> **Activity**
Which lines below hold the word "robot"? Report each one.

[Items listed in a dataset]
------------------------------------------------------------
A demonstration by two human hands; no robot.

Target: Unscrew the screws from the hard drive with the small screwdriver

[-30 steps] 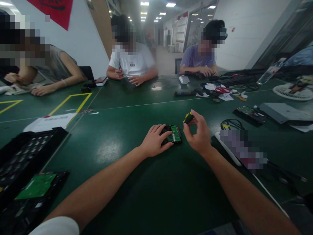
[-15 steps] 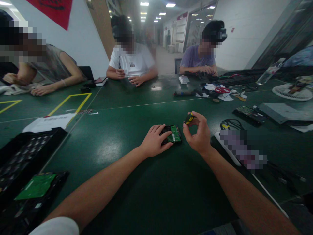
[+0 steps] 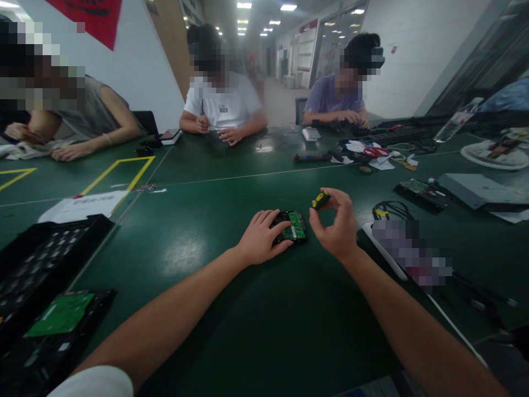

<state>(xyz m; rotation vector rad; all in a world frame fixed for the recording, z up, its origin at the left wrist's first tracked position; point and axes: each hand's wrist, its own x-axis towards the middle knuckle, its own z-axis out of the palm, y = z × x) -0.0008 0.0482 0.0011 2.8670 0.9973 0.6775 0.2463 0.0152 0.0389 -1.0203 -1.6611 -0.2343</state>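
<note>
A hard drive (image 3: 296, 226) with a green circuit board facing up lies flat on the table. My left hand (image 3: 264, 238) grips it from the left, its fingers over the far side and top and its thumb along the near edge. Just to the right of the drive, my right hand (image 3: 336, 226) is raised, pinching a short black-and-yellow screwdriver (image 3: 320, 199) between thumb and fingers. The screwdriver is tilted and apart from the drive; its shaft is too small to make out.
A black tray (image 3: 45, 259) and another drive with a green board (image 3: 61, 315) lie at left. On the right are a white power strip (image 3: 382, 251), another hard drive (image 3: 421, 193) and a grey metal case (image 3: 483, 190). Several people sit across the green table (image 3: 198, 187).
The screwdriver's handle has turned slightly in my right fingers, showing more yellow. My left hand and the hard drive have stayed in place.
</note>
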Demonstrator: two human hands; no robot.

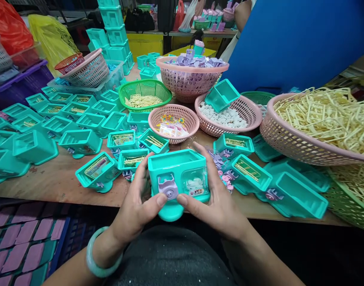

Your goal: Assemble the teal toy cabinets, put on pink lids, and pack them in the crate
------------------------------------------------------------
> **Response**
A demonstration by two human hands; no robot.
Demonstrator: two human hands; no robot.

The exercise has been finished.